Walch mencatat bahwa keterbatasan penelitian adalah bahwa informasi mengenai pengobatan komprehensif, paparan lingkungan, gaya hidup, dan faktor sosial ekonomi tidak tersedia untuk analisis tetapi unsur-unsur ini mungkin memainkan peran penting dalam hasil pasien.
“Ini adalah masalah kompleks yang melibatkan banyak faktor tak terlihat, dan lanskap genomik merupakan bagian dari teka-teki yang jauh lebih besar,” kata Walch. Dia mencatat bahwa studi masa depan akan memasukkan faktor-faktor ini ke dalam model “dengan tujuan akhir untuk mengidentifikasi peluang untuk mengintervensi dan meningkatkan hasil.”
Moderator pengarahan Lisa Newman, MD, MPH, dari Weill Cornell Medicine dan New York–Presbyterian, di New York City, berkomentar bahwa Walch menyajikan “beberapa data yang sangat menarik yang menunjukkan pentingnya menyertakan individu dari berbagai latar belakang ke dalam [cancer] riset.”

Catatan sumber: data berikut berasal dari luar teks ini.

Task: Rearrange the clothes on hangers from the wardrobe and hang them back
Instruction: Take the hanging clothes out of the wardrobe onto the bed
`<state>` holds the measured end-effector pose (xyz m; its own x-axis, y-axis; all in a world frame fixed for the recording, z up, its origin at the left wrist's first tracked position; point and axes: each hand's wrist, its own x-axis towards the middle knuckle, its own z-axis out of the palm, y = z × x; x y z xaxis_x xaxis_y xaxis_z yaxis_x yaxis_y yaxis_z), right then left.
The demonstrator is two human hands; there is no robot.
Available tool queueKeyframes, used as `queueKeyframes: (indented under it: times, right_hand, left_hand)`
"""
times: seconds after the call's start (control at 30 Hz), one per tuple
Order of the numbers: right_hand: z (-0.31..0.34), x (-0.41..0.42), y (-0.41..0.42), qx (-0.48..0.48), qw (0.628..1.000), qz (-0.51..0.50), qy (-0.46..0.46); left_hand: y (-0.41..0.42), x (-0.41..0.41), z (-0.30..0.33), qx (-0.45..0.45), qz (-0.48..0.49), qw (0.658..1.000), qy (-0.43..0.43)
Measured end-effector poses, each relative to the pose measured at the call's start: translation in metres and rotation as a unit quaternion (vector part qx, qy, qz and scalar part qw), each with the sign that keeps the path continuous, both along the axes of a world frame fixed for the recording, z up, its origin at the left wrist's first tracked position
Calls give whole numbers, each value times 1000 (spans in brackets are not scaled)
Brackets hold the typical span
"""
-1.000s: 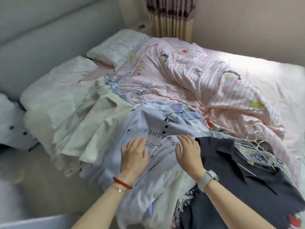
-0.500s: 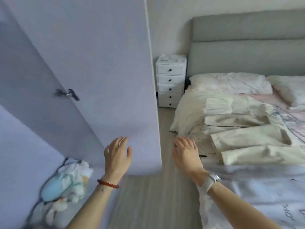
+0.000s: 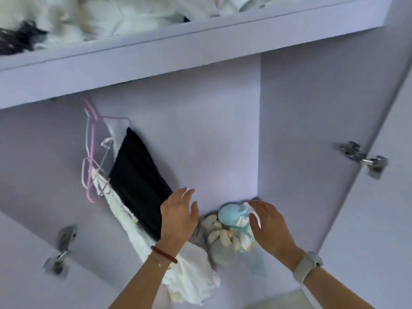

Studi ini didanai sebagian oleh Chris4Life Early Career Investigator Award Grant dari Colorectal Cancer Alliance untuk Francisco Sanchez-Vega, PhD, penulis senior studi tersebut. Sanchez-Vega juga didukung oleh AACR-Minority and Minority-serving Institution Faculty Scholar in Cancer Research Award. Walch dan Newman tidak mengungkapkan hubungan keuangan yang relevan.
Pertemuan Tahunan American Association for Cancer Research (AACR) 2023: Abstrak 1908. Dipresentasikan pada 17 April 2023.